RH projections showed variable spatial patterns and magnitudes among the GCMs for all of Brazil (SM. 7). Nonetheless, generally these tended to decrease by 6% (RCP 4.5) to 10% (RCP 8.5) towards the end of the 21st century. This RH reduction can be explained by decreased precipitation across most of Brazil (Llopart et al. 2020; Sousa et al. 2019). In the South of Brazil, where precipitation increases are projected, there was no significant projection for increased/reduced RH. In the CanESM2, CNRM-CM5, HadGEM2-CC and MIROC-ESM models, the greatest RH reduction (~ 10%) occurred in the North and Center-West of Brazil projected throughout the year, and in the Northeast of Brazil during JJA and SON in the MRI-CGCM3 model. By contrast, the IPSL-CM5A-MR model did not show significant trends towards increased or decreased RH towards the end of the 21st century.
The Rs projections were different among the six GCMs (SM. 8). The CanESM2, HadGEM2-CC, MIROC-ESM and MRI-CGCM3 models projected increased Rs at around 3 MJ m-2 day-1, mainly in the North and Northeast of Brazil. The CNRM-CM5 model did not show any significant increase (or reduction) for the end of the 21st century. The IPSL-CM5A-MR model, on the other hand, showed a reduction at 1.5 MJ m-2 day-1 in the extreme North of Brazil, and inland in the Northeast. This pattern was also observed by Cardoso and Justino (2014), who explained these divergences as changes in surface albedo and in the heterogeneity of precipitation projections from the individual regional climate models.
In general, the results converge to the spatial and temporal patterns expected in the signal change (increase), since the projected increases in air temperature and reductions in relative humidity should lead to increased ETo (Lemos Filho et al. 2010; Santos et al. 2017; Jerszurki et al. 2019).

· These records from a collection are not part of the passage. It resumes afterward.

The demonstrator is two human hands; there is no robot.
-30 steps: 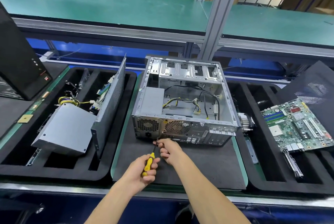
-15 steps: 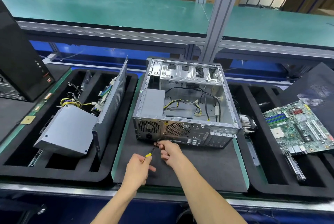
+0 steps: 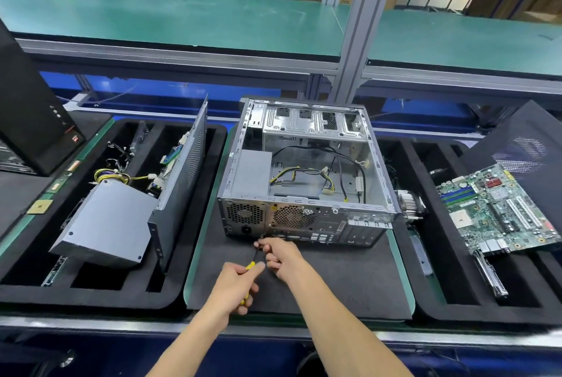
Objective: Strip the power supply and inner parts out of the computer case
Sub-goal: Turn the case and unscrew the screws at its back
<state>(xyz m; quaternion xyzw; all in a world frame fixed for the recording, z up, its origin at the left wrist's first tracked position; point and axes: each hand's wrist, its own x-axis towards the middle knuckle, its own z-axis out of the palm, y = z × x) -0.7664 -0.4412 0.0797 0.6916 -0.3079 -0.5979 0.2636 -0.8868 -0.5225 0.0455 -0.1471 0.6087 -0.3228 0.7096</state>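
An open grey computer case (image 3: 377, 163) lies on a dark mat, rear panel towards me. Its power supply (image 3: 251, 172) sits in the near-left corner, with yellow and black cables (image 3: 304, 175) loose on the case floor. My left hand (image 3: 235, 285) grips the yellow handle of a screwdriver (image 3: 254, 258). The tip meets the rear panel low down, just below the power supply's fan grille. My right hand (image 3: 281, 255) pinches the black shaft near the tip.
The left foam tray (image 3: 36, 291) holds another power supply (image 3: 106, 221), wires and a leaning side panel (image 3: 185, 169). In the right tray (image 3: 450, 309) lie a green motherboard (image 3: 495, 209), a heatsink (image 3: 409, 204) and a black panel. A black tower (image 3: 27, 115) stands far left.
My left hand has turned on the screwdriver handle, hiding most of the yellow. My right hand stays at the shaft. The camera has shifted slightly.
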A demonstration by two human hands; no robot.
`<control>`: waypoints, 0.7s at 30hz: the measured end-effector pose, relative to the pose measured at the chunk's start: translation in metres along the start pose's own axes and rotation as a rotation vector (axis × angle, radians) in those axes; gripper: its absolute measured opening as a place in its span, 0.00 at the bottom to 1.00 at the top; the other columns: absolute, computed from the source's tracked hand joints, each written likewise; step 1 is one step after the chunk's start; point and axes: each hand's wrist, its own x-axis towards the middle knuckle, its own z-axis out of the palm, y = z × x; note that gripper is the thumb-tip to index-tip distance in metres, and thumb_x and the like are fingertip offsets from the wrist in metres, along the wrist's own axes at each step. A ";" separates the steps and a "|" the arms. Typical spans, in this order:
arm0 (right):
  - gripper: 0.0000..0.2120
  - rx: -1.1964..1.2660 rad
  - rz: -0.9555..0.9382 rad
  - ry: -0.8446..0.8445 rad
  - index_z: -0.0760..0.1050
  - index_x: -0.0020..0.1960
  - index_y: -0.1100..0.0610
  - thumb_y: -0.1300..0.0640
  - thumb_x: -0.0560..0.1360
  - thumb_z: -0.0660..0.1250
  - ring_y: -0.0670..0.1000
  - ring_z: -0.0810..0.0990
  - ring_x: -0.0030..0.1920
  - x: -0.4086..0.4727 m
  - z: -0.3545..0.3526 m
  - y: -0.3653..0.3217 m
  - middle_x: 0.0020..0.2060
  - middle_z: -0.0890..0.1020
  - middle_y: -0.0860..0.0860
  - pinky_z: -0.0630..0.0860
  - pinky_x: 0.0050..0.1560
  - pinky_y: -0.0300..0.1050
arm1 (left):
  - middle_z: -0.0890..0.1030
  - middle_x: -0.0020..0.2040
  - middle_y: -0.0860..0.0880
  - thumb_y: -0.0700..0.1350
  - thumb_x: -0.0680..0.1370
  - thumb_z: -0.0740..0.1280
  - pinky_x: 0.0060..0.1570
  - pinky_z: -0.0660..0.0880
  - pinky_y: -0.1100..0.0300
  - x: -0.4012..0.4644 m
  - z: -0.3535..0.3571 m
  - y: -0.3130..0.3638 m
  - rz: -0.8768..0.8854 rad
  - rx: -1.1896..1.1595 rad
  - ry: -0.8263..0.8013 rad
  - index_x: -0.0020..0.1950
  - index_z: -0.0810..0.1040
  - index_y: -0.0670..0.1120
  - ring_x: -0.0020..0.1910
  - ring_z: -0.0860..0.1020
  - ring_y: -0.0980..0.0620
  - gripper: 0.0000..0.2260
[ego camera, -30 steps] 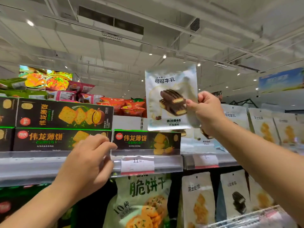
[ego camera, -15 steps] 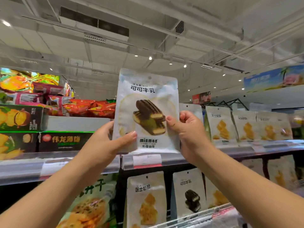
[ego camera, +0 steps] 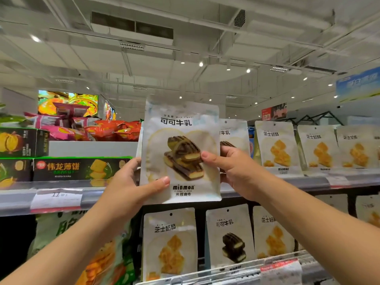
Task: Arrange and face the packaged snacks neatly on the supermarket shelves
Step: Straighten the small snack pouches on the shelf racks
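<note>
I hold a white cocoa-milk cookie pouch [ego camera: 181, 124] upright in front of the top shelf [ego camera: 267, 185], its printed face toward me. My left hand [ego camera: 131, 186] grips its lower left edge, thumb on the front. My right hand [ego camera: 232, 169] pinches its right edge at mid height. Directly behind it stands another cocoa pouch [ego camera: 234, 132] on the shelf. To the right stands a row of white cheese pouches [ego camera: 277, 149].
Dark green cracker boxes [ego camera: 78, 169] fill the top shelf's left side, with red and pink bags [ego camera: 111, 130] piled above. A price tag [ego camera: 56, 199] hangs on the shelf rail. White pouches [ego camera: 170, 243] and a green biscuit bag [ego camera: 67, 229] hang below.
My left hand left the green box and took the pouch's lower left edge. The pouch came down and to the centre, held by both hands. The view shifted right, then back left.
</note>
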 end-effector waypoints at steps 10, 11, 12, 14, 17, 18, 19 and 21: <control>0.52 -0.987 -0.520 0.150 0.52 0.78 0.51 0.43 0.63 0.79 0.51 0.65 0.72 0.030 0.029 -0.098 0.73 0.65 0.52 0.63 0.69 0.45 | 0.85 0.49 0.51 0.49 0.64 0.77 0.41 0.82 0.59 0.011 -0.022 0.002 0.087 0.128 0.059 0.57 0.76 0.51 0.46 0.85 0.50 0.23; 0.48 -1.026 -0.518 0.127 0.56 0.76 0.51 0.43 0.65 0.78 0.50 0.68 0.70 0.035 0.034 -0.108 0.71 0.69 0.51 0.64 0.65 0.42 | 0.85 0.49 0.52 0.50 0.64 0.77 0.41 0.82 0.58 0.011 -0.023 0.001 0.100 0.140 0.055 0.57 0.76 0.51 0.46 0.85 0.51 0.23; 0.44 -1.069 -0.508 0.116 0.61 0.75 0.51 0.44 0.66 0.77 0.49 0.71 0.66 0.038 0.039 -0.116 0.67 0.73 0.49 0.65 0.61 0.39 | 0.85 0.49 0.52 0.50 0.64 0.77 0.42 0.82 0.58 0.011 -0.025 0.000 0.114 0.147 0.054 0.57 0.76 0.52 0.46 0.84 0.51 0.22; 0.37 -1.155 -0.507 0.125 0.67 0.71 0.51 0.45 0.66 0.78 0.46 0.74 0.57 0.043 0.051 -0.125 0.58 0.76 0.46 0.67 0.54 0.37 | 0.85 0.49 0.52 0.50 0.65 0.78 0.43 0.82 0.55 0.012 -0.028 -0.003 0.138 0.153 0.064 0.56 0.77 0.52 0.46 0.84 0.51 0.21; 0.20 -1.254 -0.539 0.141 0.77 0.56 0.52 0.49 0.68 0.77 0.48 0.75 0.49 0.051 0.065 -0.125 0.47 0.76 0.46 0.69 0.44 0.39 | 0.85 0.48 0.52 0.50 0.66 0.79 0.44 0.83 0.54 0.014 -0.032 -0.008 0.136 0.141 0.067 0.55 0.77 0.53 0.46 0.84 0.51 0.20; 0.14 -1.266 -0.549 0.142 0.77 0.49 0.52 0.51 0.68 0.78 0.49 0.76 0.47 0.053 0.068 -0.122 0.45 0.77 0.47 0.69 0.40 0.40 | 0.85 0.49 0.53 0.49 0.66 0.78 0.44 0.82 0.55 0.014 -0.033 -0.010 0.132 0.146 0.052 0.55 0.77 0.54 0.46 0.84 0.51 0.20; 0.12 -1.271 -0.556 0.142 0.75 0.45 0.51 0.53 0.68 0.78 0.50 0.76 0.45 0.055 0.069 -0.119 0.42 0.77 0.48 0.69 0.38 0.40 | 0.85 0.49 0.54 0.49 0.67 0.78 0.44 0.82 0.56 0.015 -0.035 -0.012 0.134 0.174 0.031 0.55 0.76 0.55 0.47 0.84 0.53 0.19; 0.12 -1.290 -0.558 0.140 0.74 0.41 0.51 0.54 0.68 0.78 0.51 0.76 0.43 0.058 0.069 -0.115 0.41 0.77 0.49 0.69 0.37 0.41 | 0.84 0.50 0.58 0.51 0.70 0.77 0.45 0.82 0.56 0.016 -0.037 -0.015 0.158 0.288 0.003 0.56 0.75 0.57 0.48 0.84 0.56 0.18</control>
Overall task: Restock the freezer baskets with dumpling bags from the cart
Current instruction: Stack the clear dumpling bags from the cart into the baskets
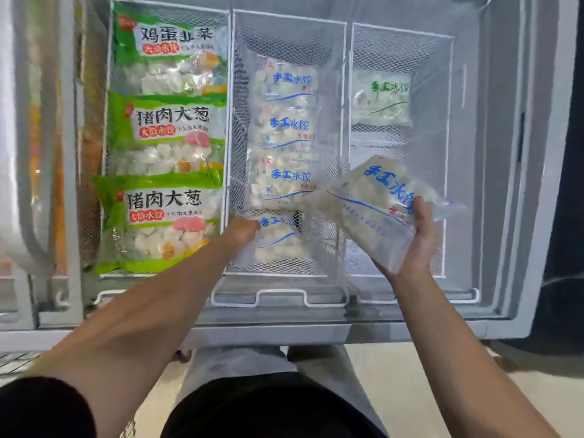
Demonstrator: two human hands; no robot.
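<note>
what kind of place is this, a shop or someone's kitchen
Most likely a shop's frozen-food section, though it could be a stockroom. A chest freezer holds white mesh baskets lined with rows of identical retail dumpling bags, and the right hand holds another bag above them.

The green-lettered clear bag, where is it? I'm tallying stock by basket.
In the head view, the green-lettered clear bag lies alone at the far end of the right basket, beyond the blue-lettered bag in the right hand.

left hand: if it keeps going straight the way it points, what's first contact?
The left hand already sits at the nearest blue-print dumpling bag in the middle basket; going on, it likely meets that bag first. Depth is unclear.
</note>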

With respect to spatial and temporal patterns, results released by the IPCC (2013, 2021), Torres and Marengo (2014) and Torres et al. (2021) proved that increases in temperature will be more intense in the North, Northeast and Center-West of Brazil, and there will be different precipitation pattern changes, which will be negative (positive) in the Northeast (South). This indicates greater ETo increases in the North, Northeast, and Center-West of Brazil, and possibly lesser increases in the South of Brazil, as demonstrated using both methods (Figures 3-6).
Some authors (e.g., Fan et al. 2016; Gao et al. 2017; Lin et al. 2018) emphasize that impacts to evapotranspiration arise from interactions between climatic factors and local conditions, e.g., type of vegetation cover, and the impacts of human activities. Such factors increase uncertainties with respect to the contribution that each variable, both above and below ground (Ruosteenoja et al. 2018; Monteiro et al. 2021), will have on evapotranspiration processes in future climate conditions. New analyses should be performed with recent state-of-the art GCMs (CMIP6), that have been evaluated in the IPCC Sixth Assessment Report (IPCC AR6), using different socioeconomic pathways (Eyring et al. 2016). Moreover, future studies could take into account additional important meteorological variables for impact evaluations, like soil moisture.